In an effort to undermine President George Bush’s doctrine of preemption – a dramatic doctrinal departure from the Clinton administration’s doctrine of, well, actually the Clinton administration had no coherent doctrine whatsoever – John Kerry’s high-profile minions on the “bipartisan” commission are spinning furiously. Indeed, they’re suggesting that when state-supported Jihadi terrorists do things like slam commercial airliners into skyscrapers killing thousands of our fellow countrymen, these actions constitute “criminal acts” rather than “acts of war.”
Such assertions about the nature of terrorism sound antiquated yet tragically familiar. You’ll recall that treating terrorism as a “criminal act” was the Clinton administration’s policy – an approach that left our nation all but naked on that fateful September morn. In a very real way, then, such assertions serve to remind us of the ultimate Clinton legacy – the legacy of its failure to grasp the wicked and ruthless nature of our Jihadi adversary. These Jihadis know they are serving an agenda that is far more ambitious than “criminal conspiracy.”
It’s long past time that Kerry, et al., put aside petty political agendas, which reach back to Clinton-regime malfeasance in order to make a political distinction, and rise to the defense of our nation and national interests. Treating the Iraqi warfront with Jihadistan as political fodder is not only reckless, it is treasonous.
The United States is at war. We are not – not – merely the victim of a crime. Since 1993, the year of the first Islamist attack on the World Trade Center, our homeland has been a frontline in the war with Jihadistan, that borderless, global alliance of Islamist groups that continues to target the U.S. as a focal point of revenge for Islamic nation states.
As President Bush stated the very night of the 11 September 2001 attack on our nation, “We will make no distinction between the terrorists who committed these acts and those who harbor them.”
Addressing the nation later that week, the President outlined the task ahead with clarity and purpose: “On September the 11th, enemies of freedom committed an act of war against our country. Americans have known wars – but for the past 136 years, they have been wars on foreign soil, except for one Sunday in 1941. Americans have known the casualties of war – but not at the center of a great city on a peaceful morning. Americans have known surprise attacks – but never before on thousands of civilians. … Our war on terror begins with al-Qa'ida, but it does not end there. It will not end until every terrorist group of global reach has been found, stopped and defeated. … This war will not be like the war against Iraq a decade ago, with a decisive liberation of territory and a swift conclusion. … The course of this conflict is not known, yet its outcome is certain. Freedom and fear, justice and cruelty, have always been at war, and we know that God is not neutral between them.”

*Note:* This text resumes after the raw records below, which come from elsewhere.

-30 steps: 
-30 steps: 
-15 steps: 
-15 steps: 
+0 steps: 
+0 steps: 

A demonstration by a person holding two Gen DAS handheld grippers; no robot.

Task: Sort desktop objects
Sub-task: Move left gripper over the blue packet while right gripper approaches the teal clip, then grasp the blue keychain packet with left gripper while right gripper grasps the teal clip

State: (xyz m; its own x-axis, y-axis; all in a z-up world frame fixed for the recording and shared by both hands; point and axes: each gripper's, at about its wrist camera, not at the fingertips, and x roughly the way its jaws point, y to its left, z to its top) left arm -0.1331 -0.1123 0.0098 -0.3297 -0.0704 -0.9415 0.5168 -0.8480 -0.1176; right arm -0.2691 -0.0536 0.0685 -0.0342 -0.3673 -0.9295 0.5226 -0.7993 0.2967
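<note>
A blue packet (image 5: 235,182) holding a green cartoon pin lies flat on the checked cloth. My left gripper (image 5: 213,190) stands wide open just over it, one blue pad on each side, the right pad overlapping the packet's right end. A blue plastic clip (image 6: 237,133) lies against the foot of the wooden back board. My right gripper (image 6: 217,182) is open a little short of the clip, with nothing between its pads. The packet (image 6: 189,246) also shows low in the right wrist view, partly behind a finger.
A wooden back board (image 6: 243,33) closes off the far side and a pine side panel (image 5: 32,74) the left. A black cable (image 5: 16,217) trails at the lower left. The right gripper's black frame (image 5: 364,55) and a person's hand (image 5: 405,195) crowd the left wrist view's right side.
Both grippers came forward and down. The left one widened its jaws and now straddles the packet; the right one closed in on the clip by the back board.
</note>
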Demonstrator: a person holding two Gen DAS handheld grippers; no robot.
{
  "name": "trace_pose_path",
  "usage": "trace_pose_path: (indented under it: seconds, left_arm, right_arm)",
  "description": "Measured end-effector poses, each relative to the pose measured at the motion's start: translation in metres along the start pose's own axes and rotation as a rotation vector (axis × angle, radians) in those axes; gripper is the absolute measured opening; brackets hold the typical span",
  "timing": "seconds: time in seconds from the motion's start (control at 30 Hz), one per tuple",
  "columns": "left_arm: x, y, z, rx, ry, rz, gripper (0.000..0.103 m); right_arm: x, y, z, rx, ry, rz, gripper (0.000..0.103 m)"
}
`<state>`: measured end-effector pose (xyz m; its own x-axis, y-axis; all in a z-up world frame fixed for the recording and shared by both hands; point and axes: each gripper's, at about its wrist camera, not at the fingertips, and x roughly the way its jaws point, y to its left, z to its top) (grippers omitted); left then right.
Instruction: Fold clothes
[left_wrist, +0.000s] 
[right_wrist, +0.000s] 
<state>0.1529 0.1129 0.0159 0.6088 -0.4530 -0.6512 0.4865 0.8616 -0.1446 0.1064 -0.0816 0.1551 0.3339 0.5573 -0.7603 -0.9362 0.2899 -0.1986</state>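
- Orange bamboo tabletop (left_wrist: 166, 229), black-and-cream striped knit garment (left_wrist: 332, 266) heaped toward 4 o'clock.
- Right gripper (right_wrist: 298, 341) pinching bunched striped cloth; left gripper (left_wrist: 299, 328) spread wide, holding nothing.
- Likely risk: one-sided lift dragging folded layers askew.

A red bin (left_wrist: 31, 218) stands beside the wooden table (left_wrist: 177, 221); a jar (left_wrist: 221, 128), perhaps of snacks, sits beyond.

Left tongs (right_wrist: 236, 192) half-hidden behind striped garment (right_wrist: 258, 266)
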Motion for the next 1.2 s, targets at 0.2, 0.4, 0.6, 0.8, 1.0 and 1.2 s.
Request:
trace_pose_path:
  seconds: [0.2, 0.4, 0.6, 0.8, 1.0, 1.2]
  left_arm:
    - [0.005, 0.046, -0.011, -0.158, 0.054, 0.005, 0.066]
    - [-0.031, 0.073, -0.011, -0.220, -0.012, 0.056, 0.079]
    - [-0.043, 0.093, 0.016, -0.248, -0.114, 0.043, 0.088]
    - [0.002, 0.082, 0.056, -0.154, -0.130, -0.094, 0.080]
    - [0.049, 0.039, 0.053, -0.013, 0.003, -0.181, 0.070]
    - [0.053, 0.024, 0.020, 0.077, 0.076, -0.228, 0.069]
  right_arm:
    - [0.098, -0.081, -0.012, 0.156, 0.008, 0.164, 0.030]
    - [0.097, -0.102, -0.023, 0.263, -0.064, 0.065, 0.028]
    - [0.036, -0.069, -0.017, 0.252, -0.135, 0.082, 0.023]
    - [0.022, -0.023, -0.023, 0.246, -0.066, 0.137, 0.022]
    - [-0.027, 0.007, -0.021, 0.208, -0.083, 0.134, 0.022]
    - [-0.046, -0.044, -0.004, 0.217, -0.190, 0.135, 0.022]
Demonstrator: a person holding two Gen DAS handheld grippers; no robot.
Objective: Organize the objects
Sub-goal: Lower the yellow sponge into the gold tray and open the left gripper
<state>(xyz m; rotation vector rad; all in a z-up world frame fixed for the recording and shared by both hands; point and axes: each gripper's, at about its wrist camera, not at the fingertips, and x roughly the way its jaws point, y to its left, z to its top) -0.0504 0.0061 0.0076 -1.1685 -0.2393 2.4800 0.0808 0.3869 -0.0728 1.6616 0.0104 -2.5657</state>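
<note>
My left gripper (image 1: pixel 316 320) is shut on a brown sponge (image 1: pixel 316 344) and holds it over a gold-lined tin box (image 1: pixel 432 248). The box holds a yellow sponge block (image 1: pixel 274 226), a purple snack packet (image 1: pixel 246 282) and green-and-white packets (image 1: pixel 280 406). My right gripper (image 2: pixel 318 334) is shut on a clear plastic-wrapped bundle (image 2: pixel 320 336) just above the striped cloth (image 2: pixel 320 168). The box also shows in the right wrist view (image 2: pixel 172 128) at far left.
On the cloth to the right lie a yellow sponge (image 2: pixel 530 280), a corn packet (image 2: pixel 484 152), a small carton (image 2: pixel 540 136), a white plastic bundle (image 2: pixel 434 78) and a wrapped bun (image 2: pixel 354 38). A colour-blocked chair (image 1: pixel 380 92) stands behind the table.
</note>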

The principal objective of President Bush’s doctrine of preemption is to keep the front lines of this war on our adversary’s turf, rather than our own. The protests of the Left notwithstanding, this is a war that can be resolved neither diplomatically nor defensively. Instead, this is a war that must be resolved by way of resounding military preemption. Sadly, however, the lessons of history – even very recent history – seem lost on Kerry and company.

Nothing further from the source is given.